A utilização de evidências científicas é fundamental para assegurar que a alocação de recursos públicos seja feita de maneira a garantir a efetividade de políticas e programas, de modo garantir saúde para as populações brasileiras. O fato é que nem todas as pessoas compreendem a definição das políticas públicas da mesma maneira. E por essa razão muitos profissionais de saúde desconsideram o quesito raça/cor negligenciando a produção de dados a serem utilizados para basear a tomada de decisão nos direcionamentos da política de saúde do país.

Existe ainda a diferenciação da maneira com a qual os dados são coletados: em alguns lugares coletam negros ao invés de pretos e pardos, em outros existe o campo “ignorado”, no qual não há preenchimento do campo. Nesse sentido a Portaria nº 344 de 01 de fevereiro de 2017 vem como retorno das reivindicações do movimento negro, assim como das redes negras em saúde, vem abranger a obrigatoriedade do preenchimento do quesito raça/cor, assim como a padronização na forma de coletar o mesmo. No entanto não define a necessidade de retirada de campo “ignorado” dos sistemas de informação. Do mesmo modo que não se pode ignorar o fato de alguém ser mulher/homem, ou criança/jovem/adulto/idoso, orientação sexual, ou ainda residir em espaço urbano/rural/comunidade tradicional, não se pode ignorar o pertencimento racial de cada indivíduo.
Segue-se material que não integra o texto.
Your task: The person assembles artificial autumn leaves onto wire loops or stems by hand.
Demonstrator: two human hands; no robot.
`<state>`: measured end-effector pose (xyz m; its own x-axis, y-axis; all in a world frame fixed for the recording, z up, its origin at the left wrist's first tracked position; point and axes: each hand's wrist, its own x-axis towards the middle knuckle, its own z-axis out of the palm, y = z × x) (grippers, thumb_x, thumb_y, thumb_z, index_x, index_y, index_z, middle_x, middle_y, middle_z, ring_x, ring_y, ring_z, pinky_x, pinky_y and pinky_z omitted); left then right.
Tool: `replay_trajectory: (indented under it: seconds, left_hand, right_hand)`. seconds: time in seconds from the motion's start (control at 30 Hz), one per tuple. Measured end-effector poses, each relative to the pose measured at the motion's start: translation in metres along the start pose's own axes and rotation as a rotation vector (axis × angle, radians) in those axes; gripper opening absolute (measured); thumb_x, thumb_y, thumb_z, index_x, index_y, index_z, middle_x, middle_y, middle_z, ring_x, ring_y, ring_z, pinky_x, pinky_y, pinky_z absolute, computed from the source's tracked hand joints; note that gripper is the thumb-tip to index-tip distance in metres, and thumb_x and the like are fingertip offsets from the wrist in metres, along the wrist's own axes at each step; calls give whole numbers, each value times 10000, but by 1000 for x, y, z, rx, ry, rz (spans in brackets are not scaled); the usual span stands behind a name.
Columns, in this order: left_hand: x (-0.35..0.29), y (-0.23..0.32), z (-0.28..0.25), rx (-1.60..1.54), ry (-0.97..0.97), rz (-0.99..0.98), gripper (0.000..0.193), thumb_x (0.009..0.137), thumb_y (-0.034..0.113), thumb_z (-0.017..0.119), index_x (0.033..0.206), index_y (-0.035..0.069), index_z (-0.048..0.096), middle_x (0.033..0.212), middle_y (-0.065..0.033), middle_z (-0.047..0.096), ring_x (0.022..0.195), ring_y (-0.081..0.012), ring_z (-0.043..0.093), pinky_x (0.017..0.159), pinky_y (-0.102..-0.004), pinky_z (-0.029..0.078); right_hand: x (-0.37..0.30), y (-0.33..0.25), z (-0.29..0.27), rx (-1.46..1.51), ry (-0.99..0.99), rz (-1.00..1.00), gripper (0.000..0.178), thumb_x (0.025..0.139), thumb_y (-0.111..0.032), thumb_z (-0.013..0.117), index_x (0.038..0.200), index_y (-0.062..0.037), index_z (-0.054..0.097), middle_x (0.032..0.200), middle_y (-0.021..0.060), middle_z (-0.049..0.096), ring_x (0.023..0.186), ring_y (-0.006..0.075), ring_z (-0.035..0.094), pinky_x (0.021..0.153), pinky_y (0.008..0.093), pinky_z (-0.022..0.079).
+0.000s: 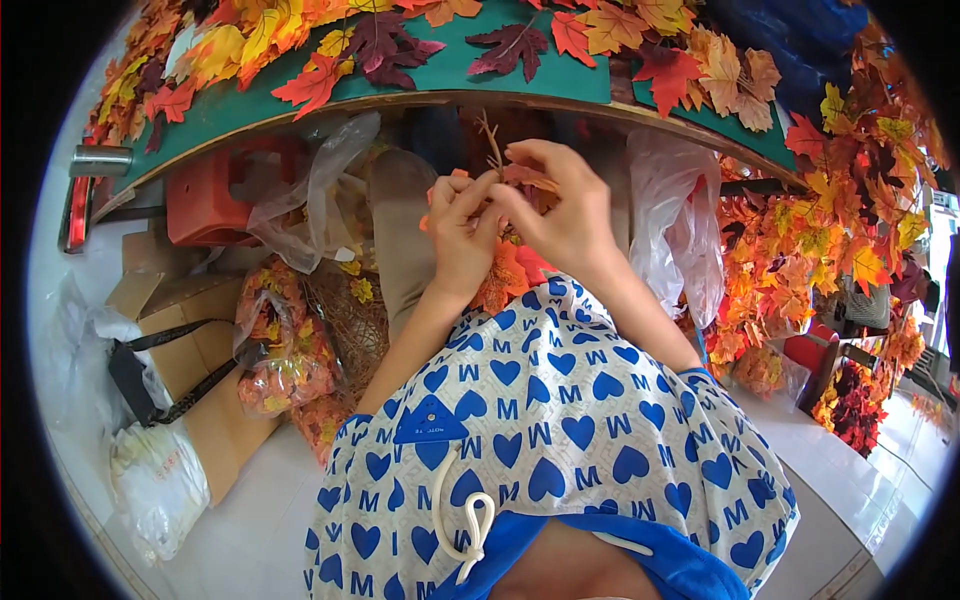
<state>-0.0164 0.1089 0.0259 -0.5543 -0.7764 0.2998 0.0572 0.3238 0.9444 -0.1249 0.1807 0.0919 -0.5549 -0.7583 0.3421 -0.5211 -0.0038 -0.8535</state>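
Just short of the table edge, my two hands are together on a spray of artificial maple leaves. My left hand (463, 235) is closed, its fingers pinching around the stem. From the other side my right hand (565, 208) curls its thumb and fingers about the same spot, with orange leaf showing between them. A bare brown forked twig (490, 138) sticks up past my fingers. Below my hands, orange-red maple leaves (505, 275) hang over my lap. Exactly where the fingertips meet the stem is partly hidden.
Loose maple leaves (510, 48) lie on the green tabletop (440, 75) ahead. Under it are a red plastic stool (205, 200) and clear plastic bags (680, 220). A cardboard box (190, 350) and bagged leaves (280, 360) stand left; leaf garlands (800, 250) hang right.
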Motion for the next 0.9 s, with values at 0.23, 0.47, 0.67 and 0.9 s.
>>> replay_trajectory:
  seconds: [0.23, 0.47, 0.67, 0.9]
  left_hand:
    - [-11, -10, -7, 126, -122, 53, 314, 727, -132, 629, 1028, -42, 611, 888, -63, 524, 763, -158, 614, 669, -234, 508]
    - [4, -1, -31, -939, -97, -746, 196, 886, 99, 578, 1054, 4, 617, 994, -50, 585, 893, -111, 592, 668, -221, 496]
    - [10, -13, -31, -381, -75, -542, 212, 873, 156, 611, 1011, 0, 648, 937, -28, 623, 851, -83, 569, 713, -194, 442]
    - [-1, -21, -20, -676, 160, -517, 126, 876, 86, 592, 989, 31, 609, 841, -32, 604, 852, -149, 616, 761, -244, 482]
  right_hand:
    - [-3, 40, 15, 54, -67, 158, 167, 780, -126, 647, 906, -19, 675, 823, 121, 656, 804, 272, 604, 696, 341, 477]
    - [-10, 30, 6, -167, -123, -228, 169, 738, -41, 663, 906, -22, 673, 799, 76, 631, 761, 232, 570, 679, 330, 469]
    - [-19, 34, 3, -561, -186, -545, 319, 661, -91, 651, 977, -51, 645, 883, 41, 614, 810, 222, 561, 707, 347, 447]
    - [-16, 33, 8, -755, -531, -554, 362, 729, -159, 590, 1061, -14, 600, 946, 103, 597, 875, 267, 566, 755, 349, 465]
A Portaria nº 344/2017 é uma conquista do movimento negro, mas sobretudo das populações brasileiras, e da saúde pública brasileira. É direito de cada cidadã e cidadão acessar as informações

É importante tornar essa coleta do quesito raça/cor, aos moldes do IBGE, obrigatória compreendendo a autodeclaração como respeito ao pertencimento racial de cada pessoa. De mesmo modo faz-se importante a divulgação dos dados desagregados por raça/cor, de modo a oportunizar o direito à informação em saúde, e assim podermos ter políticas públicas mais eficazes no atendimento das populações brasileiras, sobretudo para a população negra que a muitos anos tem sido negligenciada.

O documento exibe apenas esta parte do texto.